▸ **Work task**: What lines of the data below hold "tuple"? Show them.
=== Begin Enclosure ===
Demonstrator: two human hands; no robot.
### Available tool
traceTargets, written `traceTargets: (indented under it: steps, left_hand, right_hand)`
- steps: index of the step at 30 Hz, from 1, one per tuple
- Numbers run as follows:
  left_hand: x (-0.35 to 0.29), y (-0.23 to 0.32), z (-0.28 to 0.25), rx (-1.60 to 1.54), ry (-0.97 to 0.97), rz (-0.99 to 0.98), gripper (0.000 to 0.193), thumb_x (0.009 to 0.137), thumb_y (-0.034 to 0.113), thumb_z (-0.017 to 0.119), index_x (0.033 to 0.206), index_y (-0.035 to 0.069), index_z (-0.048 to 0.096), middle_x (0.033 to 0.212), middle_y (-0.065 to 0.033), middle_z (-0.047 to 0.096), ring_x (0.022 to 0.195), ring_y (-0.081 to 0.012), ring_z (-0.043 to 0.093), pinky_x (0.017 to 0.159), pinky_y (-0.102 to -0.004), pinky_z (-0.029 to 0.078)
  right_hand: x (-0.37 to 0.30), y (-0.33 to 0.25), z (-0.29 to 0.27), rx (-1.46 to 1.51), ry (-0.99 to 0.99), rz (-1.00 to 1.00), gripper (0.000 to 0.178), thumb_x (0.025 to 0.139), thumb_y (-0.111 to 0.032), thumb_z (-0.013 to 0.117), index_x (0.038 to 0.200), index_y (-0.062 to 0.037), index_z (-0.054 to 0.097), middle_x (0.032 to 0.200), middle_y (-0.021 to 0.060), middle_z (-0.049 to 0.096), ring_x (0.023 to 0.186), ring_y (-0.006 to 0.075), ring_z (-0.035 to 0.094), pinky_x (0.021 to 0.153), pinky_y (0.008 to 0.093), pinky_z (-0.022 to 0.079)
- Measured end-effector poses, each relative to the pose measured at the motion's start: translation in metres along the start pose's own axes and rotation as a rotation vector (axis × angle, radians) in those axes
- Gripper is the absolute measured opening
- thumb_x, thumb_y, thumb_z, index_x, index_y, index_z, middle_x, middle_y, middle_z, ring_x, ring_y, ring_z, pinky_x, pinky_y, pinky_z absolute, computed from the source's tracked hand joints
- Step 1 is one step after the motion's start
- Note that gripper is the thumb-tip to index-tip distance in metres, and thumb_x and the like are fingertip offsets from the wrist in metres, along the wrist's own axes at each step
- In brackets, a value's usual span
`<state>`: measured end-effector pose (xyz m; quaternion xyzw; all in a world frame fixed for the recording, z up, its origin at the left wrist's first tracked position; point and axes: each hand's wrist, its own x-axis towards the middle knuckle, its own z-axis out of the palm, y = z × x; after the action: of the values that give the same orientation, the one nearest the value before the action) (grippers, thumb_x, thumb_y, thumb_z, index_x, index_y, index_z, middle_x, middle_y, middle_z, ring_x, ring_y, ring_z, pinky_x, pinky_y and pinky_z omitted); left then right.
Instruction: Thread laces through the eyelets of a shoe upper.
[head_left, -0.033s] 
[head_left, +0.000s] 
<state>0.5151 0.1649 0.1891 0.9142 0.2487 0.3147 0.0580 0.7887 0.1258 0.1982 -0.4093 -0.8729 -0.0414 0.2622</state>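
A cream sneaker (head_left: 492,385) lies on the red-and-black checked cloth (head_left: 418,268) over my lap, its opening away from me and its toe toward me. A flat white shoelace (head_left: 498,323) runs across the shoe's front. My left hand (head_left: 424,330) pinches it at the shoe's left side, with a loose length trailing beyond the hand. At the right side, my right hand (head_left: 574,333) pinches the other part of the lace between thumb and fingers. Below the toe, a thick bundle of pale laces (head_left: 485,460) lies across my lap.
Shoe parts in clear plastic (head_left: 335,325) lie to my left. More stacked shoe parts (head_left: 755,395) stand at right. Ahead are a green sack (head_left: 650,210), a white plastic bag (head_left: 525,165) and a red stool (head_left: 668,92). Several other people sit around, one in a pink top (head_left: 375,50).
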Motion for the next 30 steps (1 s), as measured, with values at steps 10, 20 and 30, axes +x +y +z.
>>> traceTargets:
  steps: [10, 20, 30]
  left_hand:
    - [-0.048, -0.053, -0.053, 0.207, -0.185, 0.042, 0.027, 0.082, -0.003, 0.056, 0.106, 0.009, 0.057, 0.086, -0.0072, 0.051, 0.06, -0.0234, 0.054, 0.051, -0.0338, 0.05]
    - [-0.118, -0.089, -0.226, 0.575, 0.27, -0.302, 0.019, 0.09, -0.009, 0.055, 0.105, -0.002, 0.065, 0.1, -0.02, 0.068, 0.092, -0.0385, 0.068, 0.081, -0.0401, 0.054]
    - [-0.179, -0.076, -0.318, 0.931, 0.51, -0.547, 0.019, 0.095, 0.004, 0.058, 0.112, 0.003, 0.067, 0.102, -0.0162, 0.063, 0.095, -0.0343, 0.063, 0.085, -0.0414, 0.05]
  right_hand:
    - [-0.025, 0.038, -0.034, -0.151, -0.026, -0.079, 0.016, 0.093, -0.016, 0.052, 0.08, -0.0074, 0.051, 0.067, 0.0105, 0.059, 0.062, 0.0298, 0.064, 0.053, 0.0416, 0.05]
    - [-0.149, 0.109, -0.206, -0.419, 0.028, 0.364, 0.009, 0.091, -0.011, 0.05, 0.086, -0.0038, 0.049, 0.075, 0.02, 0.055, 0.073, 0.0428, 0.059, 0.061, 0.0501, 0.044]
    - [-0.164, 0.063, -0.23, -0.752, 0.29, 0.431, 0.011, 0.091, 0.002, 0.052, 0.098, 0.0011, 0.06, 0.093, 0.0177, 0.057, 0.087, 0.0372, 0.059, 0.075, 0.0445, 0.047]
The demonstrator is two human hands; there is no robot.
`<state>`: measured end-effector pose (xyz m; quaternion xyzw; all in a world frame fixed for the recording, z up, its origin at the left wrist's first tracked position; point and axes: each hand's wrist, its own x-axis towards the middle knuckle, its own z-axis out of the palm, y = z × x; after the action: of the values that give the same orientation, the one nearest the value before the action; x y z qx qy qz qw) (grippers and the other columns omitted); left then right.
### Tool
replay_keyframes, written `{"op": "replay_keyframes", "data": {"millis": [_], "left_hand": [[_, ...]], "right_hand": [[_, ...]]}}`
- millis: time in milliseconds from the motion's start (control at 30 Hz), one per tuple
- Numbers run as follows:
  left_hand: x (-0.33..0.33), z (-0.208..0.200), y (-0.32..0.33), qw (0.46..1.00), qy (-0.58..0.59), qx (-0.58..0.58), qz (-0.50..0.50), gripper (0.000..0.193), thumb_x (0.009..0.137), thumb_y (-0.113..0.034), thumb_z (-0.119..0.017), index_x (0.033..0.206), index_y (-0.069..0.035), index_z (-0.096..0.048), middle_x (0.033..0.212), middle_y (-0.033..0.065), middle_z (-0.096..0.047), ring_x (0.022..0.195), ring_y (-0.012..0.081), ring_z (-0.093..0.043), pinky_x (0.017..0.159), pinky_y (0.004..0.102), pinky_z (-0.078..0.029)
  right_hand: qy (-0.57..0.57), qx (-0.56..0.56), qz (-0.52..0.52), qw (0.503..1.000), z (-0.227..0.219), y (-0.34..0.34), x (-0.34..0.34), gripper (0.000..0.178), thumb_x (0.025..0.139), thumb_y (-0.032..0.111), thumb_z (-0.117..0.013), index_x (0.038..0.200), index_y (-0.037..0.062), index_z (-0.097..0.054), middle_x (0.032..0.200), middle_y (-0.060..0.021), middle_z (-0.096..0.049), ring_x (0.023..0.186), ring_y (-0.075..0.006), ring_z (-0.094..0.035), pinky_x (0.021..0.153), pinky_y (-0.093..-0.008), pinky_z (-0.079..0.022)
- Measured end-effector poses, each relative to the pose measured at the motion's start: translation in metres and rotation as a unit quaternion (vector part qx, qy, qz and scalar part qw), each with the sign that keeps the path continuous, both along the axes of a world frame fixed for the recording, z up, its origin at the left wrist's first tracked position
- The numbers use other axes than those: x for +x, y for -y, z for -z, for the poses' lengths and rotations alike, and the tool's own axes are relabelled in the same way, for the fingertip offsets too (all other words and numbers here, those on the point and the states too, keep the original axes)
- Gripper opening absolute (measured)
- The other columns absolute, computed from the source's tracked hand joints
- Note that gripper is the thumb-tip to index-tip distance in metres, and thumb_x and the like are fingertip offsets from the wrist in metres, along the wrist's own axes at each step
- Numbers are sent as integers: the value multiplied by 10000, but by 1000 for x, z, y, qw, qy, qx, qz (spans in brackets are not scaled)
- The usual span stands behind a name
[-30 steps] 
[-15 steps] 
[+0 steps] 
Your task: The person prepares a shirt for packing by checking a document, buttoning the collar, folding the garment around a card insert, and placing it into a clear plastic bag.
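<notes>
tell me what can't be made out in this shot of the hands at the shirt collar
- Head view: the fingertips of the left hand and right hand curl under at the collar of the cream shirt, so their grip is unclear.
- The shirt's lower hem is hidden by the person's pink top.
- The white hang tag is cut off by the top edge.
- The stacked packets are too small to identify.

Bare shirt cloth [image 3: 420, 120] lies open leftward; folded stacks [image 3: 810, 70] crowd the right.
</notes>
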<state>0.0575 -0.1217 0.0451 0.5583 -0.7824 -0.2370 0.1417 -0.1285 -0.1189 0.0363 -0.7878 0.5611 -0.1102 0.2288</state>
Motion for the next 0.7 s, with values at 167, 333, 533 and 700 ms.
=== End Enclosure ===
▸ **Exercise response**:
- steps: index of the step at 30 Hz, from 1, one per tuple
- millis: time in milliseconds from the motion's start (control at 30 Hz), one per tuple

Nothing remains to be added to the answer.